**EXERCISE REQUIREMENTS**
Look below for the line holding "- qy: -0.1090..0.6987" and the line holding "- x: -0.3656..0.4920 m". Transcribe exactly those lines and all lines between them, nothing more.

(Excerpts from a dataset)

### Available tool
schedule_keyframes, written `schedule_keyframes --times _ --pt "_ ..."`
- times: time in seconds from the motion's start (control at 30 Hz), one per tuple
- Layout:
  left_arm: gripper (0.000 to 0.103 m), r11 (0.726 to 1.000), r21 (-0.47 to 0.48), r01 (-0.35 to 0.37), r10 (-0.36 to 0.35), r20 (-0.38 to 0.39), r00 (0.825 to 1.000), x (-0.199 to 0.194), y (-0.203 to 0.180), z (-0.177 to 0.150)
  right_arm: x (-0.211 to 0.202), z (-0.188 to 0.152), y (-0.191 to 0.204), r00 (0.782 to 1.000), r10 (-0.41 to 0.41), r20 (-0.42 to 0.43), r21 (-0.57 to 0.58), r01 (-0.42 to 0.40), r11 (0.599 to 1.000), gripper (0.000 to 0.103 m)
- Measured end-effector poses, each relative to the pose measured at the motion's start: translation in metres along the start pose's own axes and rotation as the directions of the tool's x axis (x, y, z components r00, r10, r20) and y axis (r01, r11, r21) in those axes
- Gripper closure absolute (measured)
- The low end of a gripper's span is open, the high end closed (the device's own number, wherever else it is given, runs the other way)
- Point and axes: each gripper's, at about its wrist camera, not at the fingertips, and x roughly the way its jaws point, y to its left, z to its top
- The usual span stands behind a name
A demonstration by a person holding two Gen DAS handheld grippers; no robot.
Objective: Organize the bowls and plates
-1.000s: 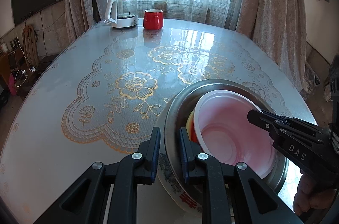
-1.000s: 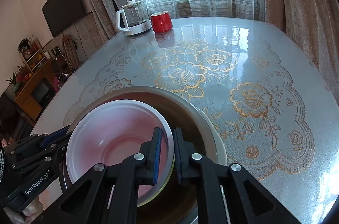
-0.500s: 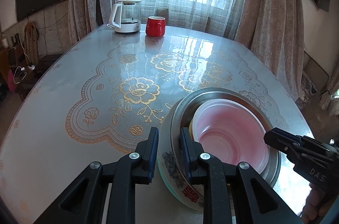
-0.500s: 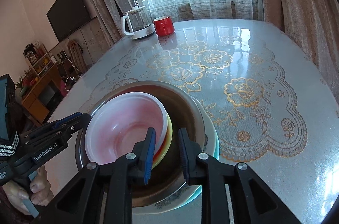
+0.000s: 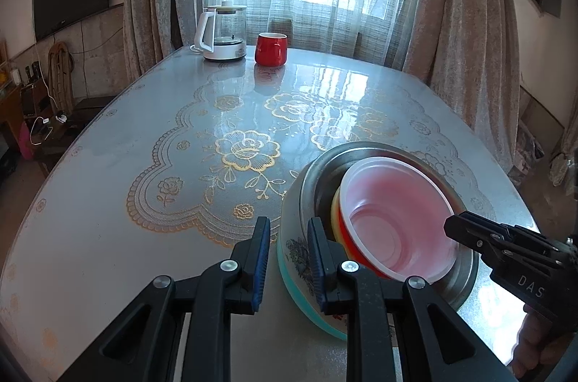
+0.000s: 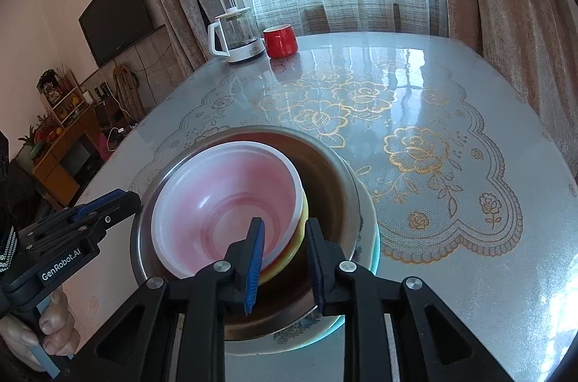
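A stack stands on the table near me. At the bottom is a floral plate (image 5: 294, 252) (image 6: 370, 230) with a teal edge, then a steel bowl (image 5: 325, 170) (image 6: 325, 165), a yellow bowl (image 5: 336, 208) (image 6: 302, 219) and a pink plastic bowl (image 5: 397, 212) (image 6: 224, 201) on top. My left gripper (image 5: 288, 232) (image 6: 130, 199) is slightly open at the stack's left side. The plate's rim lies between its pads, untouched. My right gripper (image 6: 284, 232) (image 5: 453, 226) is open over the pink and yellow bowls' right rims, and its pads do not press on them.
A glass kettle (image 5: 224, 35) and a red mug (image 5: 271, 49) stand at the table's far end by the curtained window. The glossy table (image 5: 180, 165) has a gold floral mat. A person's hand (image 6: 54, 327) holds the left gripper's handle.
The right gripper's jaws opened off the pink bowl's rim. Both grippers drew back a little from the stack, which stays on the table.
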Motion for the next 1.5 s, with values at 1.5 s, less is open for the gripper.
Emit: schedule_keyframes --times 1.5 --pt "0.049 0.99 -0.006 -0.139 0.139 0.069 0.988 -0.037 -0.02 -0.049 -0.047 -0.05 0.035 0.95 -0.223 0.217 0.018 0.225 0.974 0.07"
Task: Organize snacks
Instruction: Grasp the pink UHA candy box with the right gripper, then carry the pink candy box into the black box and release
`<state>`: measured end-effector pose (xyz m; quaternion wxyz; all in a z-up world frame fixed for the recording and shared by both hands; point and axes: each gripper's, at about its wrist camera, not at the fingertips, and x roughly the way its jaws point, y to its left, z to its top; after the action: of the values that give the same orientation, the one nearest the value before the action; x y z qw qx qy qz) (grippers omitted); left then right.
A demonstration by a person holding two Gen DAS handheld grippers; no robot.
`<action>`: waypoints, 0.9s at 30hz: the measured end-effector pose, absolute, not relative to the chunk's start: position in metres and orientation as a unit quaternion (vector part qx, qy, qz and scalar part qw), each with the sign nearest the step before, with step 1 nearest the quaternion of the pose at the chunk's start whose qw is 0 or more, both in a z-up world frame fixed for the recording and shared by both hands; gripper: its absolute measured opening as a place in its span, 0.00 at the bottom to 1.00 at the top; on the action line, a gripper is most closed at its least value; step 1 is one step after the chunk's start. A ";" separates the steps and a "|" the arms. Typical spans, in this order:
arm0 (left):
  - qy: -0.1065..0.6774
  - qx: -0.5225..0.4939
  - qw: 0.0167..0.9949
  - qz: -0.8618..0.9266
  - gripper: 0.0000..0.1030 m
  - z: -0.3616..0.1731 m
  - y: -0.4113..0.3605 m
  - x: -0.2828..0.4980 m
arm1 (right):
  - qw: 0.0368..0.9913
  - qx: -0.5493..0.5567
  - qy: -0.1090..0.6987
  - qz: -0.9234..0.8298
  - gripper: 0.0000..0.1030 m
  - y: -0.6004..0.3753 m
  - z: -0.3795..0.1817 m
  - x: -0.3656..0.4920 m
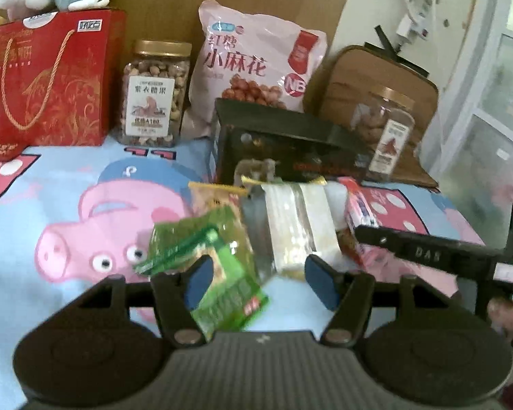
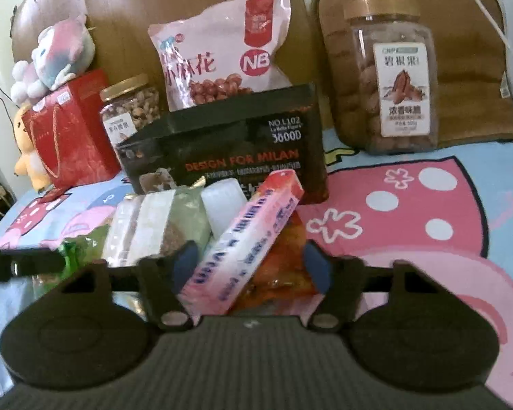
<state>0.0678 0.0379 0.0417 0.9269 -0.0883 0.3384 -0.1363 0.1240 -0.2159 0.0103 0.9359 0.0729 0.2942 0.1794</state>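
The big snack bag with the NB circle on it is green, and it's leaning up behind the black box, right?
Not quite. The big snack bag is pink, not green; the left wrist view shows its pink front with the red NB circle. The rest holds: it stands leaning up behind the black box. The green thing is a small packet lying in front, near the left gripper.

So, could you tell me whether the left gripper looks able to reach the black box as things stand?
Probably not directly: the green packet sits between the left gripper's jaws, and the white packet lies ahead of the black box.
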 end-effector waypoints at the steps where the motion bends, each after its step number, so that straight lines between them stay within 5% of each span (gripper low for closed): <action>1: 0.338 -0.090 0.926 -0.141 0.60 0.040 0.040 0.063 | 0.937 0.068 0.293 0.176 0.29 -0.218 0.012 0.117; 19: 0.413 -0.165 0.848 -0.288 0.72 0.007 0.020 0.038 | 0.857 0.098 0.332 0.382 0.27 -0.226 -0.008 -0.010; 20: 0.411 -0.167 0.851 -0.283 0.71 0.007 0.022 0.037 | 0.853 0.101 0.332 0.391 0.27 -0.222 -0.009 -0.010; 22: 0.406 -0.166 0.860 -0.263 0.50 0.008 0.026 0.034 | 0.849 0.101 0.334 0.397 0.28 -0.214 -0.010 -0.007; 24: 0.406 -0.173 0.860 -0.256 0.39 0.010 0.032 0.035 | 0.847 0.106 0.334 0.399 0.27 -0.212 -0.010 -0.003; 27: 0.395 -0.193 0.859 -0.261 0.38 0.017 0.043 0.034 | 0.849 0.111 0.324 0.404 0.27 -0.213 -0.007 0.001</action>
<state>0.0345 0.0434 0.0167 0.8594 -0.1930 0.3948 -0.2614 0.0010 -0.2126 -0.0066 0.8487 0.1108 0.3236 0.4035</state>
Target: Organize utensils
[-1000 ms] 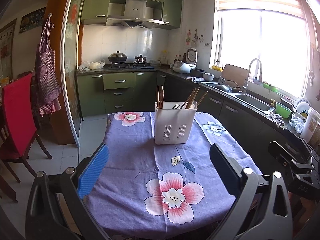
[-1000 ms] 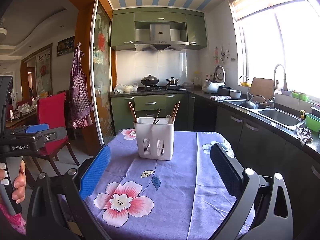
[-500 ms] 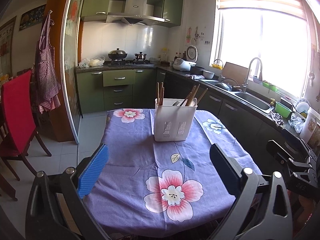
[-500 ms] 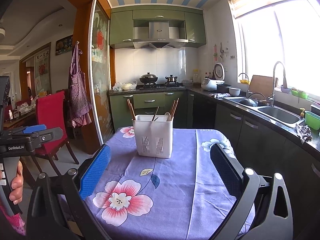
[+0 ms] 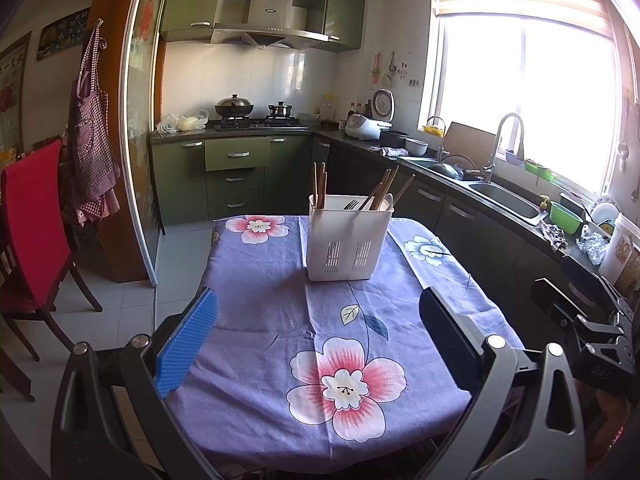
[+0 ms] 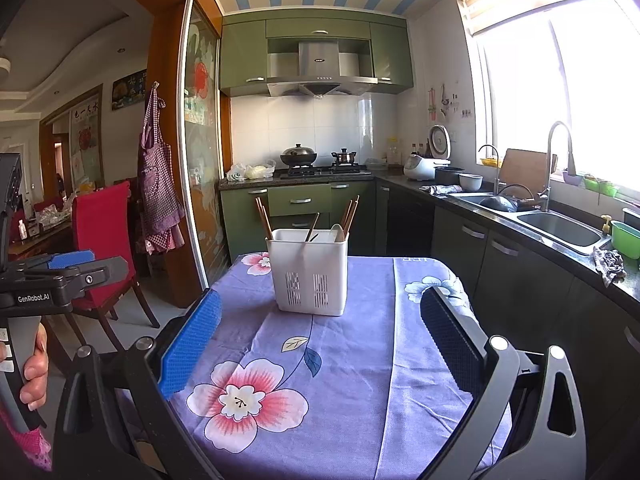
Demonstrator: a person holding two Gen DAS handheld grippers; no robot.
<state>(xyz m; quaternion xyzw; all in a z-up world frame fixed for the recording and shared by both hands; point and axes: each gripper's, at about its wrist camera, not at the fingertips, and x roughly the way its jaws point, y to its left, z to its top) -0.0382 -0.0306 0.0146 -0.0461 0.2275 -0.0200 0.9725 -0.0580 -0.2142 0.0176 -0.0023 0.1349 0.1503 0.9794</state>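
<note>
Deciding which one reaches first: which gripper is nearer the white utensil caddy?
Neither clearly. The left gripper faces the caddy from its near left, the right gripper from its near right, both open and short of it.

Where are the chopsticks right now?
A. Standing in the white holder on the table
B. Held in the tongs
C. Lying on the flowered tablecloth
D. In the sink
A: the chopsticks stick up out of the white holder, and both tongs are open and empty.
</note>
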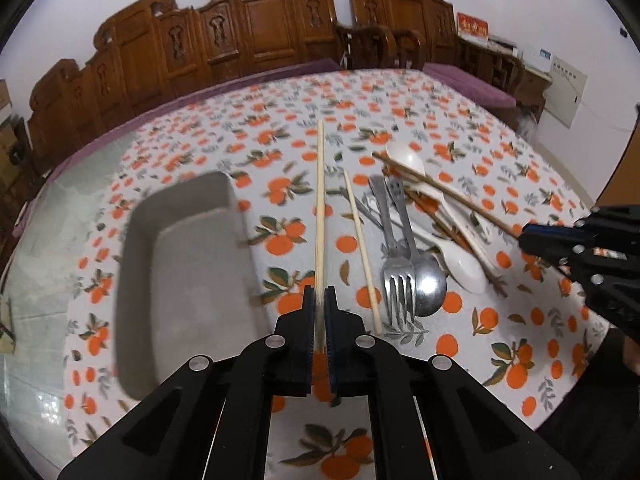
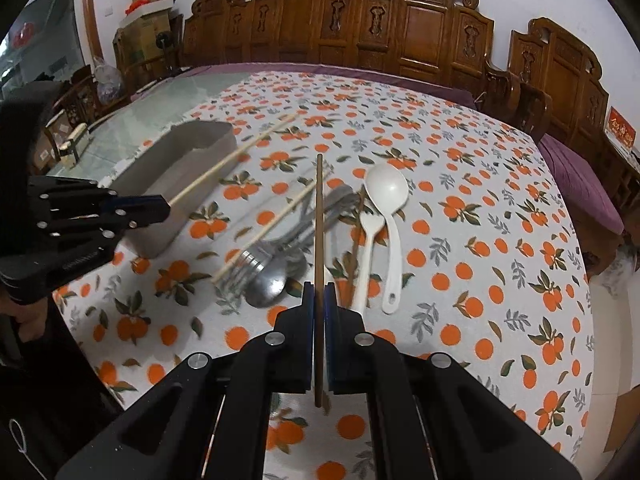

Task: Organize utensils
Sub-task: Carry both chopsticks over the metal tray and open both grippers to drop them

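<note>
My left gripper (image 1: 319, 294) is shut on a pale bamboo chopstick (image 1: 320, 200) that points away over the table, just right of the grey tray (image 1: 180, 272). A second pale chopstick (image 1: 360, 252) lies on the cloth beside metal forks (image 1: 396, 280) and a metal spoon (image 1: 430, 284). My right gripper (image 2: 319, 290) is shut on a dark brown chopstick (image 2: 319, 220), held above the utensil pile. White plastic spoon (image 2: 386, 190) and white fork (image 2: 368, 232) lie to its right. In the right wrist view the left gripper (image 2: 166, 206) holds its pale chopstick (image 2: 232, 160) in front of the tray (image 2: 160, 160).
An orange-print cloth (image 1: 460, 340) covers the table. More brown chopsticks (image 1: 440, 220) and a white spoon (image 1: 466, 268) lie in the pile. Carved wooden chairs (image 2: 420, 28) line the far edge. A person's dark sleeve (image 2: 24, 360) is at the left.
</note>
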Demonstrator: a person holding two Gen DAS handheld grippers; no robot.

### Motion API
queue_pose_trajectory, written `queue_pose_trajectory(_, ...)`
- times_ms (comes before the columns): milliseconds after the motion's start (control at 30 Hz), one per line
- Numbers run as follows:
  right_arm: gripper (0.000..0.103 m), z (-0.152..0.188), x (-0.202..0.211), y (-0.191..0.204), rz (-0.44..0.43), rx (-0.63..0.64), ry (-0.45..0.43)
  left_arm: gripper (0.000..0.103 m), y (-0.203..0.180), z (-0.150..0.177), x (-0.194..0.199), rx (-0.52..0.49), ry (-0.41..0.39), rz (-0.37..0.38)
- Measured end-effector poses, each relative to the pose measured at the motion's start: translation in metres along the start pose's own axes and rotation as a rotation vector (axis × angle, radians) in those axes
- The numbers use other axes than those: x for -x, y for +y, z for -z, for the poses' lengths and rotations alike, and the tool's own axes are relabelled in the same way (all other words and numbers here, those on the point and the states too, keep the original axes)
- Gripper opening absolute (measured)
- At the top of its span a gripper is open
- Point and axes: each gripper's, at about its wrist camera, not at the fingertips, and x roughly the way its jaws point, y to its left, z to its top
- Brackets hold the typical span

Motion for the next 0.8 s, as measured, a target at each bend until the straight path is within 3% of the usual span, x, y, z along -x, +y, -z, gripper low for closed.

**ANSWER BOX**
  - qy: -0.1090..0.6987
  - qz: -0.9234..0.8298
  - gripper: 0.0000..0.1030 m
  - y: -0.6004..0.3753 m
  - z: -0.3795..0.1817 m
  - x: -0.3656..0.4920 m

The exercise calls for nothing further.